Prioritizing robots in intelligent manufacturing using q-rung orthopair fuzzy decision-making method and unknown weight information

The rapid evolution of intelligent manufacturing systems necessitates the integration of advanced robotics to meet increasing demands for productivity, precision, and adaptability. Robots play an indispensable role across a spectrum of operations, from assembly to inspection, directly influencing the efficiency and effectiveness of modern manufacturing environments. Addressing the critical need for enhanced decision-making in technological investments, this study evaluates and ranks various types of robots using an integrated decision-making framework. Utilizing the q-rung orthopair fuzzy set (qROFS) to manage uncertain and subjective expert evaluations, this paper combines entropy and similarity measures to determine expert weight coefficients, reflecting the certainty and support degrees of their opinions. Criteria weights are derived using the full consistency method (FUCOM) for subjective weighting and the criteria importance through intercriteria correlation (CRITIC) method for objective weighting. The comprehensive rankings of the robots are then established using the combined compromise for ideal solution (CoCoFISo) method. A practical case study demonstrates the application of the proposed method.

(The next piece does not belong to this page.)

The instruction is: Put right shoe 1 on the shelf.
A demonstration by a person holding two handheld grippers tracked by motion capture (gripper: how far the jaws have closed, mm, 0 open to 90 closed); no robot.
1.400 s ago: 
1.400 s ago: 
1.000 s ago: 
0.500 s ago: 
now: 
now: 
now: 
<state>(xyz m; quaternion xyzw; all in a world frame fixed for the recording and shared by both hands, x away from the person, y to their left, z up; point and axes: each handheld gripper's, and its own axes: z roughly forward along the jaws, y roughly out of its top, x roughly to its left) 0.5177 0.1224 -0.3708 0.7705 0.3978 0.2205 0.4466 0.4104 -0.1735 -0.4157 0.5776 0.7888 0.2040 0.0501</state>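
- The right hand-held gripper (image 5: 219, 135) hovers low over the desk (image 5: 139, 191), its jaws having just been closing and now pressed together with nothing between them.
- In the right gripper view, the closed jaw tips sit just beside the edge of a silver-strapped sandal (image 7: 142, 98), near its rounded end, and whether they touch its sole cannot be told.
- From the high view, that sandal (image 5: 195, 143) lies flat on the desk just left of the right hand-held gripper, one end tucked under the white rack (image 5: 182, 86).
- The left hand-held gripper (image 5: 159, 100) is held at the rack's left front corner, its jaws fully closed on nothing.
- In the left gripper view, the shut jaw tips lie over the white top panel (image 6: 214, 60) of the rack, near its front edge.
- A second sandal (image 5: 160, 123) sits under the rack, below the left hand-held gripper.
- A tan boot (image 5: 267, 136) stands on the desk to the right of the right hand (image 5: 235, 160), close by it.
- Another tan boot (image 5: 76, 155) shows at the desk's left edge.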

Results from the case study indicate that robots for machine tending rank as the most influential, followed by inspection, assembly, welding, and material handling and packaging robots, showcasing their pivotal roles in enhancing manufacturing productivity and safety. This study not only presents a methodological advancement in handling expert uncertainty but also offers actionable insights for integrating robotic technologies in intelligent manufacturing systems, thereby supporting strategic decision-making and operational optimization.